## Work to complete
Return all of the entries exactly as written.

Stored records

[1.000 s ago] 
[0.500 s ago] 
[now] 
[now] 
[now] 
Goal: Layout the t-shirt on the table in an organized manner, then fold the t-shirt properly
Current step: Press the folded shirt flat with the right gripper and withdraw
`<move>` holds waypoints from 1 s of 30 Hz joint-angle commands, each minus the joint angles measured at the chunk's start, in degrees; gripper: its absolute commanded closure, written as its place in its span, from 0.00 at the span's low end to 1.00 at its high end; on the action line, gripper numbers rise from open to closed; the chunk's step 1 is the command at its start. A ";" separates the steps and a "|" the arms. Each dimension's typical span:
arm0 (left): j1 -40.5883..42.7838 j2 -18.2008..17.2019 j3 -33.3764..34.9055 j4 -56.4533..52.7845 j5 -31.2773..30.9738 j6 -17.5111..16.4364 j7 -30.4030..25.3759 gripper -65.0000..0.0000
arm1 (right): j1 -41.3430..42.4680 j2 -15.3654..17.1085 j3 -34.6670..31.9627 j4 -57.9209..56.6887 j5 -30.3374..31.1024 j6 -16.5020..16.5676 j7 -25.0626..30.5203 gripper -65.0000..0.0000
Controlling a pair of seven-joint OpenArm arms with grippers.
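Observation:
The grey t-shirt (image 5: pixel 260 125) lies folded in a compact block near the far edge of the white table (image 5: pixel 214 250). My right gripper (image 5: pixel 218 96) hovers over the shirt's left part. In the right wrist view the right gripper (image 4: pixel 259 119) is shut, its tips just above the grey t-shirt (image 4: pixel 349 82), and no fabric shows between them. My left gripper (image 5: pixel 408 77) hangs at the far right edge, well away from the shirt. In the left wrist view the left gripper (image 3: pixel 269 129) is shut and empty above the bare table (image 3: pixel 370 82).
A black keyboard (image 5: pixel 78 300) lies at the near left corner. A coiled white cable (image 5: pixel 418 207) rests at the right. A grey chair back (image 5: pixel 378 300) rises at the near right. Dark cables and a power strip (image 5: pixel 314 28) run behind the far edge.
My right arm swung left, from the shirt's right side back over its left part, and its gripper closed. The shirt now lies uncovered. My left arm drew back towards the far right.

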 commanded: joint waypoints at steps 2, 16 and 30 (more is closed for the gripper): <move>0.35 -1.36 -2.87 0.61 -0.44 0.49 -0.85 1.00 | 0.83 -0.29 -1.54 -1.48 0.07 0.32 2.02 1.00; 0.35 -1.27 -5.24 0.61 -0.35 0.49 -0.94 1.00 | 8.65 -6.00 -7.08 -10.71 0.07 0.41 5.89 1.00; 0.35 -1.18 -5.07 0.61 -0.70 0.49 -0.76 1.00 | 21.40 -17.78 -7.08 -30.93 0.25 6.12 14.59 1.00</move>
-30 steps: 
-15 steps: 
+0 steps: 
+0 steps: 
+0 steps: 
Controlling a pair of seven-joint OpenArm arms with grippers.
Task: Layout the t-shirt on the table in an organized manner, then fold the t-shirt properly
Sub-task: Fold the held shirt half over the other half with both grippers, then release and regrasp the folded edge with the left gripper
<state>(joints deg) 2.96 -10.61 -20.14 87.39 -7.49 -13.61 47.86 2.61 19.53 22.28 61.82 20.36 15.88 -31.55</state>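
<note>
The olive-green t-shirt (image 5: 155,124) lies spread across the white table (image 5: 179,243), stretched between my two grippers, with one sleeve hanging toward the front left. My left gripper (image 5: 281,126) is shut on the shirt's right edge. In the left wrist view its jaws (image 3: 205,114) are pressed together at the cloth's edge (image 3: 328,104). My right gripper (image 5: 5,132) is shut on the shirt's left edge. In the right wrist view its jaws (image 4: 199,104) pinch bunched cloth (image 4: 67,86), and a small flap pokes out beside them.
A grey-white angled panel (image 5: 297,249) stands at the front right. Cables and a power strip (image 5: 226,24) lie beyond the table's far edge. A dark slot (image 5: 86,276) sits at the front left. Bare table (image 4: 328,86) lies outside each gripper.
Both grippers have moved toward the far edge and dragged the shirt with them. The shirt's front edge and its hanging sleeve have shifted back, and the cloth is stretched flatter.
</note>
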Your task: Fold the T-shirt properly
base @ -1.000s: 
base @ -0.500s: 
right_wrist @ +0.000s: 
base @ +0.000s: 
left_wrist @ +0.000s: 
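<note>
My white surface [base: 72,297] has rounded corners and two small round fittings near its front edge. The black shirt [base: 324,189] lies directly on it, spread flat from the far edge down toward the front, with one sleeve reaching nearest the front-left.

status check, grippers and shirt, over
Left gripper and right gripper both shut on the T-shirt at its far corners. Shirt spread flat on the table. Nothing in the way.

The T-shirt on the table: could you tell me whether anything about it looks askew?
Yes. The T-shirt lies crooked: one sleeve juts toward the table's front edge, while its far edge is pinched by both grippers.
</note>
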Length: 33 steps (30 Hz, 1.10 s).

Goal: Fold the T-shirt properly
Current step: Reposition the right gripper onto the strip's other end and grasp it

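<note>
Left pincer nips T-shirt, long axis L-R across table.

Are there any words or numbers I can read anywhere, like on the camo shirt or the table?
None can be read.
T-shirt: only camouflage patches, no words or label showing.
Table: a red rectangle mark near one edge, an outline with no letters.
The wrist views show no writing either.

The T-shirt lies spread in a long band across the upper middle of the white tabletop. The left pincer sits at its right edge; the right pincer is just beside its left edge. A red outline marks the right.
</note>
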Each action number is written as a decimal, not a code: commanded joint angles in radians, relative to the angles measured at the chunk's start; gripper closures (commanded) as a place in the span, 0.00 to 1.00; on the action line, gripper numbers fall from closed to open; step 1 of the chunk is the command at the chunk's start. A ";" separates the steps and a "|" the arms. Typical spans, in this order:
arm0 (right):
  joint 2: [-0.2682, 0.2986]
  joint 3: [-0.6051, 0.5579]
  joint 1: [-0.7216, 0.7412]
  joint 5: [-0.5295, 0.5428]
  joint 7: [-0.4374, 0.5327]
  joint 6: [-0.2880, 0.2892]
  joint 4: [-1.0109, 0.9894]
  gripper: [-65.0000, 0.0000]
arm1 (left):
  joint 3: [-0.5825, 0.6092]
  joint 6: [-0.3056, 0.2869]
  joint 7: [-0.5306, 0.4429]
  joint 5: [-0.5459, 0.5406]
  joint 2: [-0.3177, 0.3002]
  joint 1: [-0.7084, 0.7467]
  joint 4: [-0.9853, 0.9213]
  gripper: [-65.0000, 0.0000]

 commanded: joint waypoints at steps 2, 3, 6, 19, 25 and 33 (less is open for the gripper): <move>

## Your response
[1.000 s ago] 
[0.500 s ago] 
[now] 
[now] 
[now] 
Goal: Layout the t-shirt on the table in an organized manner, then fold the t-shirt properly
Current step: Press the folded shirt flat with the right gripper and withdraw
`<move>` holds waypoints from 1 s of 30 Hz joint-angle commands, each minus the joint angles measured at the chunk's start, in degrees; gripper: its absolute commanded closure, written as its place in its span, from 0.00 at the span's low end to 1.00 at its high end; on the action line, gripper numbers rise from open to closed; the chunk's step 1 is the command at its start. A ";" separates the steps and a "|" the arms. Each dimension's typical span:
arm0 (left): j1 -40.5883..42.7838 j2 -18.2008..17.2019 j3 -33.3764..34.9055 j4 -56.4533..52.7845 j5 -31.2773..30.9738 j6 -17.5111..16.4364 j7 -30.4030..25.3759 gripper -65.0000..0.0000
arm1 (right): j1 -41.3430..42.4680 j2 -15.3654..17.1085 j3 -34.6670..31.9627 j4 -57.9209..56.6887 j5 -30.3374..31.1024 j6 -16.5020..16.5676 j7 -25.0626..30.5203 gripper -65.0000..0.0000
Controlling a pair of seven-joint OpenArm arms with grippers.
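Observation:
The grey t-shirt (image 5: pixel 260 125) lies folded in a compact block near the far edge of the white table (image 5: pixel 214 250). My right gripper (image 5: pixel 218 96) hovers over the shirt's left part. In the right wrist view the right gripper (image 4: pixel 259 119) is shut, its tips just above the grey t-shirt (image 4: pixel 349 82), and no fabric shows between them. My left gripper (image 5: pixel 408 77) hangs at the far right edge, well away from the shirt. In the left wrist view the left gripper (image 3: pixel 269 129) is shut and empty above the bare table (image 3: pixel 370 82).
A black keyboard (image 5: pixel 78 300) lies at the near left corner. A coiled white cable (image 5: pixel 418 207) rests at the right. A grey chair back (image 5: pixel 378 300) rises at the near right. Dark cables and a power strip (image 5: pixel 314 28) run behind the far edge.
My right arm swung left, from the shirt's right side back over its left part, and its gripper closed. The shirt now lies uncovered. My left arm drew back towards the far right.
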
 commanded: joint waypoints at steps 2, 16 and 30 (more is closed for the gripper): <move>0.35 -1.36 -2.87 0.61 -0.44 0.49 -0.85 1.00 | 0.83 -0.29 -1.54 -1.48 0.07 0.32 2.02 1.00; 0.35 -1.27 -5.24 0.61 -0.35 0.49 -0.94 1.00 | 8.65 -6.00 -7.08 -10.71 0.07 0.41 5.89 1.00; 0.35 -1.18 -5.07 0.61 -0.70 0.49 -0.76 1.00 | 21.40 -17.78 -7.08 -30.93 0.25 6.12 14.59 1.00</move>
-30 steps: 
-15 steps: 
+0 steps: 
+0 steps: 
+0 steps: 
Controlling a pair of seven-joint OpenArm arms with grippers.
Task: Layout the t-shirt on the table in an organized manner, then fold the t-shirt properly
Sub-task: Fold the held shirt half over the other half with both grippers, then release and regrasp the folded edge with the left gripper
<state>(joints deg) 2.96 -10.61 -20.14 87.39 -7.49 -13.61 47.86 2.61 19.53 22.28 61.82 20.36 15.88 -31.55</state>
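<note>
The olive-green t-shirt (image 5: 155,124) lies spread across the white table (image 5: 179,243), stretched between my two grippers, with one sleeve hanging toward the front left. My left gripper (image 5: 281,126) is shut on the shirt's right edge. In the left wrist view its jaws (image 3: 205,114) are pressed together at the cloth's edge (image 3: 328,104). My right gripper (image 5: 5,132) is shut on the shirt's left edge. In the right wrist view its jaws (image 4: 199,104) pinch bunched cloth (image 4: 67,86), and a small flap pokes out beside them.
A grey-white angled panel (image 5: 297,249) stands at the front right. Cables and a power strip (image 5: 226,24) lie beyond the table's far edge. A dark slot (image 5: 86,276) sits at the front left. Bare table (image 4: 328,86) lies outside each gripper.
Both grippers have moved toward the far edge and dragged the shirt with them. The shirt's front edge and its hanging sleeve have shifted back, and the cloth is stretched flatter.
</note>
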Your task: Fold the T-shirt properly
base @ -1.000s: 
base @ -0.500s: 
right_wrist @ +0.000s: 
base @ +0.000s: 
left_wrist @ +0.000s: 
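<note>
My white surface [base: 72,297] has rounded corners and two small round fittings near its front edge. The black shirt [base: 324,189] lies directly on it, spread flat from the far edge down toward the front, with one sleeve reaching nearest the front-left.

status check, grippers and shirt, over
Left gripper and right gripper both shut on the T-shirt at its far corners. Shirt spread flat on the table. Nothing in the way.

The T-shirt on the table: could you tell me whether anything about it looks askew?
Yes. The T-shirt lies crooked: one sleeve juts toward the table's front edge, while its far edge is pinched by both grippers.
</note>
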Length: 33 steps (30 Hz, 1.10 s).

Goal: Fold the T-shirt properly
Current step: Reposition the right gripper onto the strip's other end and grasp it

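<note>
Left pincer nips T-shirt, long axis L-R across table.

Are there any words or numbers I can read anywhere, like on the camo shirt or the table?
None can be read.
T-shirt: only camouflage patches, no words or label showing.
Table: a red rectangle mark near one edge, an outline with no letters.
The wrist views show no writing either.

The T-shirt lies spread in a long band across the upper middle of the white tabletop. The left pincer sits at its right edge; the right pincer is just beside its left edge. A red outline marks the right.
</note>
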Each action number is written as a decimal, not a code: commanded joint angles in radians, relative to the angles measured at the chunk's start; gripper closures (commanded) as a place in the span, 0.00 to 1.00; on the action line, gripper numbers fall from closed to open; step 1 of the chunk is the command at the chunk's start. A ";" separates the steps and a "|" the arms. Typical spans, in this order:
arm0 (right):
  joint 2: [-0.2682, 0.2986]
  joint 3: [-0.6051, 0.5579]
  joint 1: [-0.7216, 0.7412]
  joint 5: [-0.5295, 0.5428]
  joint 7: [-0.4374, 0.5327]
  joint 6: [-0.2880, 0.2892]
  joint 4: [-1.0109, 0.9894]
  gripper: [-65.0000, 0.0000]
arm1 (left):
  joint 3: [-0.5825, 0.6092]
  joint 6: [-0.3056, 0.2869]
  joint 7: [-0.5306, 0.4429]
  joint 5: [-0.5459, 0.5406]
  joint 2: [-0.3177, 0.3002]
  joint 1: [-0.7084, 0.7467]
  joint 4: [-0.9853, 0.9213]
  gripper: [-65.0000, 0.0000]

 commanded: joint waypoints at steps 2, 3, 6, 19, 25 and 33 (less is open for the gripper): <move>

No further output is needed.